16. Voor zover in de toelichting op het middel wordt geklaagd dat sprake is van schending van het 'ne bis in idem'-beginsel, heeft het volgende te gelden. De ontnemingsprocedure is niet een op zichzelf staande procedure, maar kan slechts worden ingesteld als sequeel van een strafvervolging. De vervolging is gelet hierop aldus niet tot een einde gekomen, maar wordt voortgezet ten behoeve van de ontnemingsprocedure en de bevoegdheid tot het vorderen van de ontnemingsmaatregel. Dit levert geen strijd op met het beginsel van 'ne bis in idem'. Dat zou wellicht anders zijn geweest indien de ontnemingsvordering door de officier van justitie pas was aangekondigd en ingesteld nadat de betrokkene in de hoofdzaak onherroepelijk was veroordeeld. Dan zou immers de band tussen de hoofdzaak en de ontnemingzaak zijn doorgesneden en op grond daarvan betoogd kunnen worden dat van een opnieuw ingestelde vervolging sprake is.(7)

17. Tot slot wijs ik erop dat in de toelichting nog wordt aangevoerd dat het Hof niet heeft vastgesteld of de betrokkene de (meergenoemde) brief van de officier van justitie van 29 september 2008 daadwerkelijk heeft ontvangen.
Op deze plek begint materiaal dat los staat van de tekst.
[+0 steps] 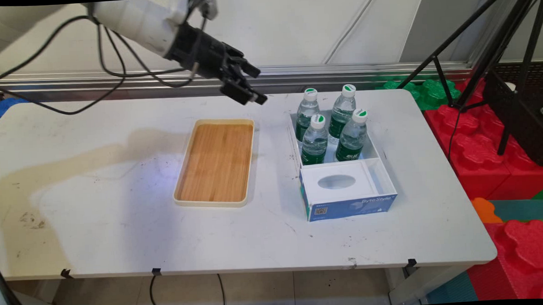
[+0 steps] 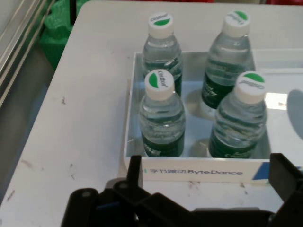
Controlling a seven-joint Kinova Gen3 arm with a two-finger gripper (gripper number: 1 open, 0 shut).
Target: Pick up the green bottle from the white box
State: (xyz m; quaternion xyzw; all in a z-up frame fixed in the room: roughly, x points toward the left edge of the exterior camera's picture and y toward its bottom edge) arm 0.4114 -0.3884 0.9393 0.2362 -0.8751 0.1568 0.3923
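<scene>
We see four upright water bottles point(image 1: 329, 129) with green labels and white-green caps, standing two by two in the far compartment of a white-and-blue box point(image 1: 347, 207) right of a wooden tray point(image 1: 215, 163).

The main view looked down from above the near side of the white table point(image 1: 95, 215) toward the wall. The hand view sat close, looking down along the gripper point(image 2: 208, 182). Both shared the white box point(image 1: 376, 153) point(image 2: 129, 127) of bottles.
</scene>
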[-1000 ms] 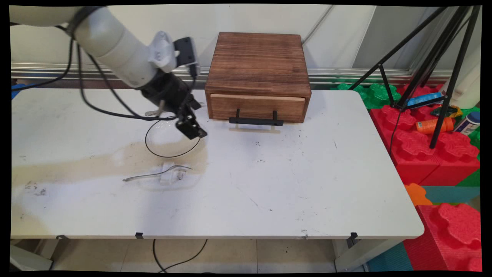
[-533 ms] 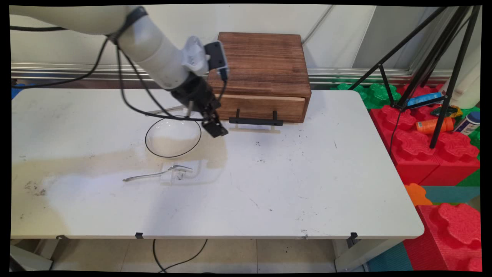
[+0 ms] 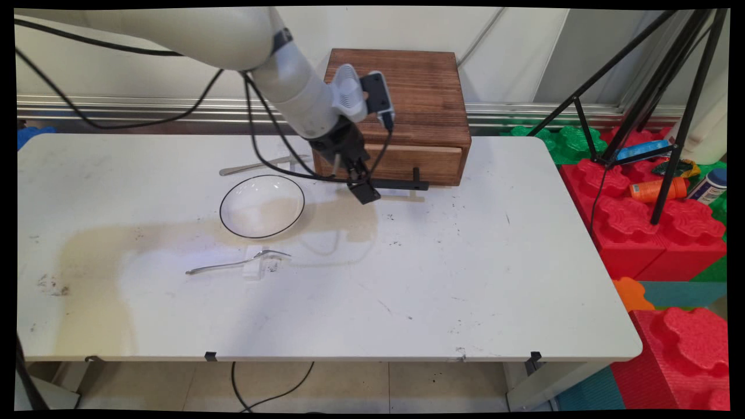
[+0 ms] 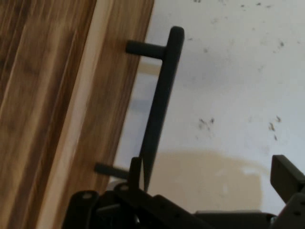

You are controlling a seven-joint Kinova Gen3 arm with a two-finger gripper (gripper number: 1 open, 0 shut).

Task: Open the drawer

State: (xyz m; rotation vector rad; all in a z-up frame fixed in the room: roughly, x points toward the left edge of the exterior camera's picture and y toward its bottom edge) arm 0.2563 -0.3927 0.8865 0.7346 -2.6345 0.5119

Daaromtrent hoefde het Hof niets vast te stellen. Op dit punt is op de terechtzitting van het Hof namens de betrokkene immers geen verweer gevoerd, zodat het Hof er vanuit mocht gaan dat de betrokkene de brief in goede orde had ontvangen.

18. Het middel faalt.

19. Gronden waarop de Hoge Raad gebruik zou moeten maken van zijn bevoegdheid de bestreden uitspraak ambtshalve te vernietigen heb ik niet aangetroffen.

20. Deze conclusie strekt tot verwerping van het beroep.

De Procureur-Generaal

bij de Hoge Raad der Nederlanden

AG

1 Aldus ook Borgers in zijn annotatie (punt 5) onder HR 11 januari 2011, LJN BN2297, NJ 2012/297.
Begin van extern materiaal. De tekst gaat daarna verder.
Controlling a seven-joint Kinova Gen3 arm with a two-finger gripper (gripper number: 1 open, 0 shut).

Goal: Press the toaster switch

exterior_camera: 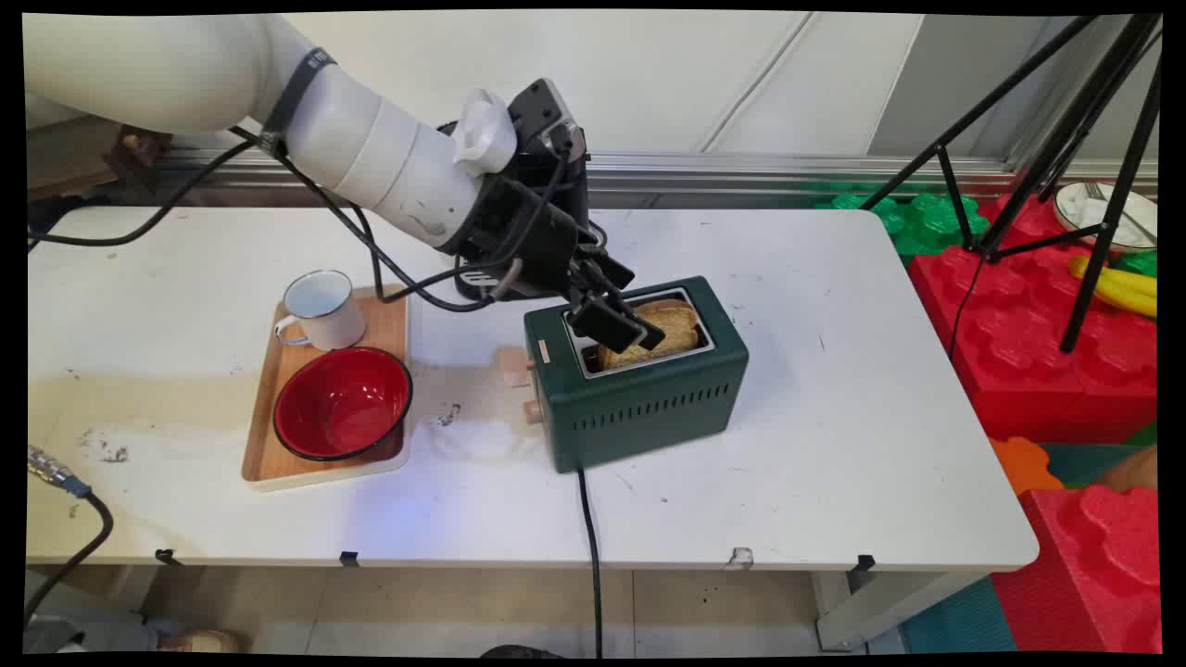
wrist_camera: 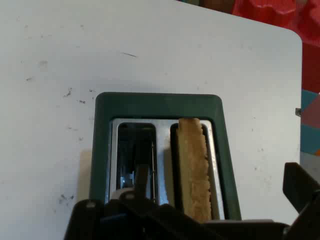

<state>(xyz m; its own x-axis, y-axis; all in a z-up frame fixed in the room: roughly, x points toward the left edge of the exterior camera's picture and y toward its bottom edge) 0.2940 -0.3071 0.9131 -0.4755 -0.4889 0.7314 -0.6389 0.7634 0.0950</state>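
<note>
The white arm [exterior_camera: 371, 157] reaches in from the upper left, slanting down and to the right across the table [exterior_camera: 834, 417], with black cables [exterior_camera: 371, 250] looping under it. Its wrist is bent so that the black gripper [exterior_camera: 616, 320] points down at an angle over the top of a dark green toaster [exterior_camera: 649, 408], which stands near the middle of the table with its power cord [exterior_camera: 589, 556] running off the near edge.

A slice of toast [exterior_camera: 667, 333] stands on edge in one of the toaster's two slots, its upper part sticking out above the metal top. In the hand view the toast [wrist_camera: 194, 170] fills the right slot, while the left slot [wrist_camera: 135, 160] is dark, with only the metal inside showing. The gripper's fingers [wrist_camera: 300, 187] are spread apart and hold nothing: one rises at the lower right, clear of the toaster's outer edge, and the other part of the linkage sits low at the left. In the main view the fingertips hover right at the toast's near end; whether they touch it cannot be told.

To the left of the toaster, well apart, a wooden tray [exterior_camera: 269, 435] carries a white enamel mug [exterior_camera: 321, 310] at its far end and a red bowl [exterior_camera: 343, 403] nearer the camera
</note>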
2 Vgl. ook HR 7 november 2006, LJN AY8980 (niet gepubliceerd).

3 Meer in het bijzonder rov. 3.6.1 en 3.6.2.

4 Als voorbeeld van impliciete toepassing van art. 359a Sv in een ontnemingzaak zou HR 26 april 2011, NJ 2011/201 kunnen gelden, aldus Borgers. In ieder geval, zo voeg ik daar aan toe heeft de Hoge Raad in dat arrest geoordeeld dat zijn 'Salduz-rechtspraak' in strafzaken ook geldt ten aanzien van de schatting van het wederrechtelijk verkregen voordeel in ontnemingsprocedures.

5 Dit oordeel van de Hoge Raad past geheel in de lijn van zijn rechtspraak waaruit blijkt dat voor het rechtsgevolg van niet-ontvankelijkheid van het Openbaar Ministerie in de strafvervolging enkel reden is ingeval van - kort gezegd - een flagrante schending van verdedigingsbelangen.

6 Waarvan de importantie overigens is verminderd doordat in art. 36e, derde lid, de het instellen van het SFO niet meer als voorwaarde geldt.

7 Kamerstukken II 1989-90, 21504, nr. 3 (MvT), p. 38-39, ook aangehaald in HR 9 december 2003, LJN AK3574, NJ 2004/199 rov. 3.4.2.